The qpcR library is an extension to the R environment that assists in the modelling and analysis of quantitative real-time PCR data.
With the qpcR library you can (categorized):
- Fit sigmoidal (four-, five-, six- and seven-parameter) models to single or replicate raw fluorescence data and display the curves with various options. Models include: 4-parameter logistic b4 (Liu & Saint, 2002; Tichopad et al., 2003; Rutledge, 2004, Rutledge & Stewart, 2008; Zhao & Fernald, 2005), 4-parameter log-logistic l4 and 5-parameter logistic/log-logistic b5/l5 (Spiess & Ritz, 2008; Spiess et al., 2008), and unpublished b6/l6 (added linear term) and b7/l7 (added quadratic term) models.
- Conduct a model selection process in which the best sigmoidal model is chosen by nested F-tests on the residual variance or other criteria such as likelihood ratio, Akaike weights or reduced chi-square.
- Further optimize the fitting process by eliminating cycles in the ground and plateau phase, using all possible combinations (an extension of the plateau cycle elimination method in Rutledge, 2004).
- Calculate many measures for the goodness-of-fit, such as the residual variance, R2, adjusted R2, Akaike Information Criterion (AIC), corrected AIC (AICc), Bayesian Information Criterion (BIC), root-mean-squared-error (RMSE), Allen's PRESS statistic and reduced chi2. All these measures can also be used for non-qPCR fits of class 'nls', 'lm', 'glm' etc...
- Make a 'lack-of-fit' test for non-replicates.
- Calculate the goodness-of-fit (by means of RMSE) of all different sigmoidal models within the exponential region of the qPCR curve.
- Bootstrap sigmoidal fits to obtain confidence intervals for all estimated parameters, including those from efficiency and threshold cycle analysis.
- Extract many features of sigmoidal fit, such as threshold cycle, efficiency, first and second derivative maxima. Efficiencies can be deduced from any part of the sigmoidal curve.
- Conduct robust and variance-weighted fitting of sigmoidal models. A weighting expression such as "1/error^2" or "sqrt(fitted)" can be used for fitting with weights that are derived from characteristics of the curve, i.e. error of replicates or fitted values.
- Predict either fluorecence or cycle values from data, and update models.
Other fitting methods:
- Derive values from more classical quantitation methods, such as the ‘window-of-linearity’ method (with/without baseline optimization; Ramakers et al, 2003; Ruijter et al., 2009), exponential fitting after 'take-off point' identification (Tichopad et al., 2003; Zhao & Fernald, 2005) and 'linear regression of efficiency' (with/without baseline optimization; Rutledge & Stewart, 2008).

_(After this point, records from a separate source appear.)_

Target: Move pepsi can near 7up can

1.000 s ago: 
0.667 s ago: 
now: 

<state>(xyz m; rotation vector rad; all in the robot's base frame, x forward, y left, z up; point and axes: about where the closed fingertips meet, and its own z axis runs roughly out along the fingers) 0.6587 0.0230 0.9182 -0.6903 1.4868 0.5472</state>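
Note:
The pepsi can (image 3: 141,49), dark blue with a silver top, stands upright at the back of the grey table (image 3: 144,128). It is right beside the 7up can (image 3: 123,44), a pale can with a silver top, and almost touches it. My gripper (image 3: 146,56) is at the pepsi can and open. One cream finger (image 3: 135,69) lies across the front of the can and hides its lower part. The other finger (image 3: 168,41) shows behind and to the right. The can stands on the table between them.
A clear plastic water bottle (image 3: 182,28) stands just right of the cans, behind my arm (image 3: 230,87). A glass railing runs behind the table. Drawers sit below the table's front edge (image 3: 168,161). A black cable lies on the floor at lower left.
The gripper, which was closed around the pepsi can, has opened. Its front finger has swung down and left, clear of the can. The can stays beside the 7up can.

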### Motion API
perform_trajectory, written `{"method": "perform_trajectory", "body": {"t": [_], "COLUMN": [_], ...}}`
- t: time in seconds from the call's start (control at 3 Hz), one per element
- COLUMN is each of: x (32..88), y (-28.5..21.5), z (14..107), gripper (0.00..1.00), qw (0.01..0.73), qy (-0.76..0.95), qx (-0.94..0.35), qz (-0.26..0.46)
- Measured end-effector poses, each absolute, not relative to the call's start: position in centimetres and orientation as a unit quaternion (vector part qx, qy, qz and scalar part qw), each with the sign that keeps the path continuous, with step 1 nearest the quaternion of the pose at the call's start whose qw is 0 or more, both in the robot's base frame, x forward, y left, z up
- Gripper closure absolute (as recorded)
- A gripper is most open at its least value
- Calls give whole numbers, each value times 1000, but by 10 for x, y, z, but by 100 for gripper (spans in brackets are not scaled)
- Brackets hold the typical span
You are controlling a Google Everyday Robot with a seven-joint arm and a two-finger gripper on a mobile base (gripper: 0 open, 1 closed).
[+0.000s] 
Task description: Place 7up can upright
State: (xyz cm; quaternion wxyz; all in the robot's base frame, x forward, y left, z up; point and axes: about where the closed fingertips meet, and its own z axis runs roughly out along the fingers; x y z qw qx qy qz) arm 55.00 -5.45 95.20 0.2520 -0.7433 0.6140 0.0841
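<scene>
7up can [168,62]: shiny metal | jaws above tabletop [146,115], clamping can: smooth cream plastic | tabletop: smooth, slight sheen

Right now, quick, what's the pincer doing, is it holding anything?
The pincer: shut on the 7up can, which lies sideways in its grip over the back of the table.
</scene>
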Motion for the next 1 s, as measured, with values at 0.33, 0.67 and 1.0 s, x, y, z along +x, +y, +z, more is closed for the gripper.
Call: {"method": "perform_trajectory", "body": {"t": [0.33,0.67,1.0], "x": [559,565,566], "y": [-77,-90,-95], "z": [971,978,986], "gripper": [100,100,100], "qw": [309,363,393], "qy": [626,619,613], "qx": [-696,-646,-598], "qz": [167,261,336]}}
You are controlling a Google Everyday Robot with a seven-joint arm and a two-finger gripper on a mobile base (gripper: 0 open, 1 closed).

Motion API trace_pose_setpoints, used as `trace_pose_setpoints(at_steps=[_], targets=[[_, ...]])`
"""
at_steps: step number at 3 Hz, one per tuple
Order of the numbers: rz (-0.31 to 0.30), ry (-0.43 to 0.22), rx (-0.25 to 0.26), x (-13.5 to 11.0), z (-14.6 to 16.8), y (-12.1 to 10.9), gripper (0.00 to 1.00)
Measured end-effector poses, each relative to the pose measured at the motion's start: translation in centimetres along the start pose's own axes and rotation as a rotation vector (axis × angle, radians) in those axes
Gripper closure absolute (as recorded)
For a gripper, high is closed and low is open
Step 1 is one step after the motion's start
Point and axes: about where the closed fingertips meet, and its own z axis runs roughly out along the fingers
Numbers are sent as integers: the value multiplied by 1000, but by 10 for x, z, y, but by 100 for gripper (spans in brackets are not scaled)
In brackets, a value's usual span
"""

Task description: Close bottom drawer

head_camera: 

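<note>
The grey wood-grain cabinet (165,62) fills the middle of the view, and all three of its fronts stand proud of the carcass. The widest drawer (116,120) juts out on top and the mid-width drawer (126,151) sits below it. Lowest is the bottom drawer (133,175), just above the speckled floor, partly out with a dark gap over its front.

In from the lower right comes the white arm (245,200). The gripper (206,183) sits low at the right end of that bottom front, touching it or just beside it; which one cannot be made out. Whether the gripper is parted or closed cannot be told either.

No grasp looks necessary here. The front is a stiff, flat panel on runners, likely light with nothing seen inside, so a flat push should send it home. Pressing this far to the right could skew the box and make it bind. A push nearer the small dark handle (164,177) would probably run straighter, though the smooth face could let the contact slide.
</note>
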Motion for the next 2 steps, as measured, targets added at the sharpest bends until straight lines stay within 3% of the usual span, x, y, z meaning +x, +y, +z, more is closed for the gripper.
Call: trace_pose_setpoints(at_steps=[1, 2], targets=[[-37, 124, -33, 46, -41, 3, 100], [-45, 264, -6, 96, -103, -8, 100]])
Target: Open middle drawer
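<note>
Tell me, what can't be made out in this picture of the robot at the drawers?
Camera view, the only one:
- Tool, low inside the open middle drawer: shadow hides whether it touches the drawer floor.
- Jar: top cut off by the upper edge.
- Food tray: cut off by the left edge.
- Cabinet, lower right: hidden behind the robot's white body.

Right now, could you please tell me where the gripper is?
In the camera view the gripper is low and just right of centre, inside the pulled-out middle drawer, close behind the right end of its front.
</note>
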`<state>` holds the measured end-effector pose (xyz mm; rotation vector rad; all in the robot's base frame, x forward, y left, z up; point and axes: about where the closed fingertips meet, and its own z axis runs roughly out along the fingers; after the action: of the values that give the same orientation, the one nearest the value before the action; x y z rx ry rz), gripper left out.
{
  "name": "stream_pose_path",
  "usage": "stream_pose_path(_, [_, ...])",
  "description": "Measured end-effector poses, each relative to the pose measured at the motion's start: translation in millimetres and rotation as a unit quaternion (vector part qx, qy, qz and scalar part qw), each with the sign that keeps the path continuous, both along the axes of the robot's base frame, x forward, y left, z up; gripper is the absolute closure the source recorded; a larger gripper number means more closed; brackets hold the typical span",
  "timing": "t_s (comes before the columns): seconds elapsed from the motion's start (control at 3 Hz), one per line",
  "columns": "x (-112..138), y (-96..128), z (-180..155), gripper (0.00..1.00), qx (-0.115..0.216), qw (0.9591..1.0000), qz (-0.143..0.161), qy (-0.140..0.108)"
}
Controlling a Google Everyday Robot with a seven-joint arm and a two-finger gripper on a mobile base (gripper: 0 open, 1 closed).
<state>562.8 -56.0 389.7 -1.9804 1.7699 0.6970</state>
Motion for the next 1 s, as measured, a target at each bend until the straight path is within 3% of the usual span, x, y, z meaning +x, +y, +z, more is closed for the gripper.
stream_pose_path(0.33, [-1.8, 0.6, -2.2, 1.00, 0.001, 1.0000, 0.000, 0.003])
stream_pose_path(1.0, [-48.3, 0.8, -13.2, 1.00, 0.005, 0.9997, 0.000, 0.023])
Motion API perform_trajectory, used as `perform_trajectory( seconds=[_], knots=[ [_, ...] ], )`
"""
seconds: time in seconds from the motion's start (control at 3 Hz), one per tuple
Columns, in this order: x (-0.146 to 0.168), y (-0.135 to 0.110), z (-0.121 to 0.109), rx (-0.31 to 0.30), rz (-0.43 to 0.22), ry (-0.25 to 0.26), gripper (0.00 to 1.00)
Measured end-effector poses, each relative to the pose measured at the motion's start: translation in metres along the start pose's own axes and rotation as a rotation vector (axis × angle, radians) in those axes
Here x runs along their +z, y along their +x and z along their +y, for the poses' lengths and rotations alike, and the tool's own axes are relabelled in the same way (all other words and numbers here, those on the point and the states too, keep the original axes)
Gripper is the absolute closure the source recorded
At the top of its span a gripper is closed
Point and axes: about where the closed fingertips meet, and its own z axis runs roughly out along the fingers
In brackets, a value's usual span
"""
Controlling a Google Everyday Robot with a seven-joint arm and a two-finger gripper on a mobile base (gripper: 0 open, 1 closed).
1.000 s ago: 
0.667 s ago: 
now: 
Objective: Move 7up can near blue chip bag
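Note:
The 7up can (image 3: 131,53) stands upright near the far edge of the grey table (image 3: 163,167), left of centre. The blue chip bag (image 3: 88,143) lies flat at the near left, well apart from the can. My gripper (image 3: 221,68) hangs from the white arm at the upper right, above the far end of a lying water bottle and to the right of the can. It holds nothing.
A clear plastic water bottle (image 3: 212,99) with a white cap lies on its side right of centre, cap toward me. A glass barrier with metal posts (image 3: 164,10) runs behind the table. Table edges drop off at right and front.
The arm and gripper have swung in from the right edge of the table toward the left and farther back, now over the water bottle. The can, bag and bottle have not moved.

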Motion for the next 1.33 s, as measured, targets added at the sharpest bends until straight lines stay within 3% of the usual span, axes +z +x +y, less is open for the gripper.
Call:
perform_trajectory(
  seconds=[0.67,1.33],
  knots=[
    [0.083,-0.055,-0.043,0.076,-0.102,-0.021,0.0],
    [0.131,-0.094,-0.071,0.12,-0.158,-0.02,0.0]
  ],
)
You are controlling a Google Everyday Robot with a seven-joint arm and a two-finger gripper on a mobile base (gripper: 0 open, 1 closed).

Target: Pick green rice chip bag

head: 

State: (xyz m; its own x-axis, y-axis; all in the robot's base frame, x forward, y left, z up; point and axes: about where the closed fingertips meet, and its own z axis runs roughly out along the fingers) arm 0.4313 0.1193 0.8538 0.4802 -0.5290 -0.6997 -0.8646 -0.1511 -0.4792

- Use the mechanistic mak2 model from Boggy et al. (2010) to calculate the initial template fluorescence D0 of any qPCR data, making the use of efficiencies/threshold cycles expendable. In collaboration with Gregory Boggy, an improved mak3 model was developed which has an added slope parameter and results in even better fits.
- Do a maxRatio analysis as in Shain & Clemens (2008) by fitting a cubic spline to the raw fluorescence data after background subtraction.
- Use the mechanistic cm3 model from Carr & Moore (2012), the bilinear model from Buchwald (2007), spline functions and linear-exponential hybrid models.
Curve feature methods:
- Calculate the Cy0 (x-intercept of the tangent on the first derivative maximum) value as described in Guescini et al. (2008), the takeoff-point (outlier from studentized residuals) as in Tichopad et al. (2003), or the midpoint region as in Peirson et al. (2003).
- Conduct smoothing prior to curve fitting based on methods such as Running Mean, Savitzky-Golay, Kalman, Cubic Spline, Exponential Moving Average (EMA) etc. A soon to appear technical paper on this subject shows that Savitzky-Golay and EMA perform best, however smoothing entails a loss of information and is as such certainly debatable...
- Conduct "baselining" by subtracting from the complete data a fixed numerical value, mean/median of a cycle range, linear (most common!) and quadratic baselines or the lower asymptote ('c' parameter) of any of the implemented sigmoidal models by refitting.
Calibration curve methods:
- Conduct a classical calibration curve analysis for the estimation of qPCR efficiency (threshold cycle vs. concentration) by using single or replicate data (Pfaffl, 2001). Calculate confidence intervals for the efficiency and predict unknown concentrations from the threshold cycles of new samples.
- Bootstrap the replicates of dilution the data to obtain bootstrap confidence intervals for the calculated efficiency and R2.
Outlier run detection:
- PCR runs can be analyzed by several published (and some unpublished...) methods of single curve or replicate curve outlier detection. These include univariate methods such as the 'Kinetic Outlier Detection' (KOD; Tichopad et al., 2003) or a sigmoidal outlier detection that compares the cycle difference between first/second derivative maximum (SOD, unpublished), or multivariate methods that employ different features of the curve such as first/second derivative maxima/slope/maximum fluorescence (Tichopad et al., 2010) or slope/maximum fluorescence/fluorescence at first derivative maximum (Sisti et al., 2010).
Batch qPCR analysis:
- Single model lists (modlist) can be created that consist of multiple (up to thousands) of sigmoidal fitted PCR runs. During the creation of these model lists, runs that failed to fit or which are sigmoidal outliers can be automatically removed. Furthermore, the data can be pre-transformed prior to fitting by several methods, such as normalization, baseline subtraction etc. On these model lists, many functions of the 'qpcR package' can be executed by the sapply(...) family of methods in R.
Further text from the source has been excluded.